### ASSIGNMENT
Every line of the data below is to be written out again exactly.

Stored data:
···
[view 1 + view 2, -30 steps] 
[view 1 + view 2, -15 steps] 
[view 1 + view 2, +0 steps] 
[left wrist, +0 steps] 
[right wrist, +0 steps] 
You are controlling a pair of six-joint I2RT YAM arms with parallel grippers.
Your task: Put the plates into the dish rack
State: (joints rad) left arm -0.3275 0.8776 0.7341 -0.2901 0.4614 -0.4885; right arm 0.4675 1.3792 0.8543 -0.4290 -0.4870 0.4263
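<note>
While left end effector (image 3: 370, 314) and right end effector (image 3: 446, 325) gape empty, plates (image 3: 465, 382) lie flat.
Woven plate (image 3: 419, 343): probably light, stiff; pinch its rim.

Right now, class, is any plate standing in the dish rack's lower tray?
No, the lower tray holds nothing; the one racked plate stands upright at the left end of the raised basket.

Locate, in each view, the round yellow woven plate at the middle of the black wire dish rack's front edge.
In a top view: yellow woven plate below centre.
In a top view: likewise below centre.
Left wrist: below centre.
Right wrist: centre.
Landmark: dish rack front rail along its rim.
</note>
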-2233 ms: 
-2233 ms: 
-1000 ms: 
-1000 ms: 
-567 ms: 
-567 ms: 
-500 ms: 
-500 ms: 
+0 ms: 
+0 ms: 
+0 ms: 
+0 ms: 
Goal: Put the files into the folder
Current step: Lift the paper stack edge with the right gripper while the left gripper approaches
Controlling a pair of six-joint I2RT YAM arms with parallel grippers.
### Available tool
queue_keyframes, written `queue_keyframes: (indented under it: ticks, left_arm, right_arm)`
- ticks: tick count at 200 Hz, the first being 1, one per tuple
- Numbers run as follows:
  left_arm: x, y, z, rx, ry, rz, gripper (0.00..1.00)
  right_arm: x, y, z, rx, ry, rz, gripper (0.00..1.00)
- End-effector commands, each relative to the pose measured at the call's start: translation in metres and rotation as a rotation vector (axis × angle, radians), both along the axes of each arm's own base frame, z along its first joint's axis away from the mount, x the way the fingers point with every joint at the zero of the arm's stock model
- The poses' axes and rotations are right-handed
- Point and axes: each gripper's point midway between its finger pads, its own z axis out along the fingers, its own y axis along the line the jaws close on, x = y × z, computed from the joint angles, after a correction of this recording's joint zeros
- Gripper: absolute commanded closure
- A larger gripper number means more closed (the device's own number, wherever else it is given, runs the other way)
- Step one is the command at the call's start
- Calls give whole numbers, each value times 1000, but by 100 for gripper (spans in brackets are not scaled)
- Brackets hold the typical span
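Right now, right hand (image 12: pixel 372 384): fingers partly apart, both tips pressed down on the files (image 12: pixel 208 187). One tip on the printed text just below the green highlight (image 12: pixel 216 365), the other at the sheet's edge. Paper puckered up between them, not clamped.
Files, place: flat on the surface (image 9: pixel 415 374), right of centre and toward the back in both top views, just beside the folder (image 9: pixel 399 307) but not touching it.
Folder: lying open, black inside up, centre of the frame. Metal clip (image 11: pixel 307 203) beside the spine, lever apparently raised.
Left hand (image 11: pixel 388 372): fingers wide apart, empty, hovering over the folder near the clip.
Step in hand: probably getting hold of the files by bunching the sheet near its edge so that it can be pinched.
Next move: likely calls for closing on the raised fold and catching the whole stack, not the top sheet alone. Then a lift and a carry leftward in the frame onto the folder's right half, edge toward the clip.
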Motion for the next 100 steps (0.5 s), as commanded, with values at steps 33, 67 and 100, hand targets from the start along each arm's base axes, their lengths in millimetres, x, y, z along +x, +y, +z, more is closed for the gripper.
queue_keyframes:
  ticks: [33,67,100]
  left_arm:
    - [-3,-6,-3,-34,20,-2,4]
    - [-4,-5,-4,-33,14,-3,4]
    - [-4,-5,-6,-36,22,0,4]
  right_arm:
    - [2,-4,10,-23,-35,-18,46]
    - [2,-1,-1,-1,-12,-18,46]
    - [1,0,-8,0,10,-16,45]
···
### ANSWER TO THIS EXERCISE
[view 1 + view 2, -30 steps] 
[view 1 + view 2, -15 steps] 
[view 1 + view 2, +0 steps] 
[left wrist, +0 steps] 
[right wrist, +0 steps] 
You are controlling a pair of six-joint I2RT YAM arms with parallel grippers.
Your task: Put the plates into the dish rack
State: (joints rad) left arm -0.3275 0.8776 0.7341 -0.2901 0.4614 -0.4885; right arm 0.4675 1.3792 0.8543 -0.4290 -0.4870 0.4263
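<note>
While left end effector (image 3: 370, 314) and right end effector (image 3: 446, 325) gape empty, plates (image 3: 465, 382) lie flat.
Woven plate (image 3: 419, 343): probably light, stiff; pinch its rim.

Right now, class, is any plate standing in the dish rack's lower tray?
No, the lower tray holds nothing; the one racked plate stands upright at the left end of the raised basket.

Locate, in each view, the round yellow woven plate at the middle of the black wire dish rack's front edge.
In a top view: yellow woven plate below centre.
In a top view: likewise below centre.
Left wrist: below centre.
Right wrist: centre.
Landmark: dish rack front rail along its rim.
</note>
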-2233 ms: 
-2233 ms: 
-1000 ms: 
-1000 ms: 
-567 ms: 
-567 ms: 
-500 ms: 
-500 ms: 
+0 ms: 
+0 ms: 
+0 ms: 
+0 ms: 
Goal: Put the files into the folder
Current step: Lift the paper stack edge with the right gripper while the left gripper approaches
Controlling a pair of six-joint I2RT YAM arms with parallel grippers.
### Available tool
queue_keyframes, written `queue_keyframes: (indented under it: ticks, left_arm, right_arm)`
- ticks: tick count at 200 Hz, the first being 1, one per tuple
- Numbers run as follows:
  left_arm: x, y, z, rx, ry, rz, gripper (0.00..1.00)
  right_arm: x, y, z, rx, ry, rz, gripper (0.00..1.00)
- End-effector commands, each relative to the pose measured at the call's start: translation in metres and rotation as a rotation vector (axis × angle, radians), both along the axes of each arm's own base frame, z along its first joint's axis away from the mount, x the way the fingers point with every joint at the zero of the arm's stock model
- The poses' axes and rotations are right-handed
- Point and axes: each gripper's point midway between its finger pads, its own z axis out along the fingers, its own y axis along the line the jaws close on, x = y × z, computed from the joint angles, after a correction of this recording's joint zeros
- Gripper: absolute commanded closure
- A larger gripper number means more closed (the device's own number, wherever else it is given, runs the other way)
- Step one is the command at the call's start
- Calls give whole numbers, each value times 1000, but by 100 for gripper (spans in brackets are not scaled)
- Brackets hold the typical span
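Right now, right hand (image 12: pixel 372 384): fingers partly apart, both tips pressed down on the files (image 12: pixel 208 187). One tip on the printed text just below the green highlight (image 12: pixel 216 365), the other at the sheet's edge. Paper puckered up between them, not clamped.
Files, place: flat on the surface (image 9: pixel 415 374), right of centre and toward the back in both top views, just beside the folder (image 9: pixel 399 307) but not touching it.
Folder: lying open, black inside up, centre of the frame. Metal clip (image 11: pixel 307 203) beside the spine, lever apparently raised.
Left hand (image 11: pixel 388 372): fingers wide apart, empty, hovering over the folder near the clip.
Step in hand: probably getting hold of the files by bunching the sheet near its edge so that it can be pinched.
Next move: likely calls for closing on the raised fold and catching the whole stack, not the top sheet alone. Then a lift and a carry leftward in the frame onto the folder's right half, edge toward the clip.
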Motion for the next 100 steps (0.5 s), as commanded, with values at steps 33, 67 and 100, hand targets from the start along each arm's base axes, their lengths in millimetres, x, y, z along +x, +y, +z, more is closed for the gripper.
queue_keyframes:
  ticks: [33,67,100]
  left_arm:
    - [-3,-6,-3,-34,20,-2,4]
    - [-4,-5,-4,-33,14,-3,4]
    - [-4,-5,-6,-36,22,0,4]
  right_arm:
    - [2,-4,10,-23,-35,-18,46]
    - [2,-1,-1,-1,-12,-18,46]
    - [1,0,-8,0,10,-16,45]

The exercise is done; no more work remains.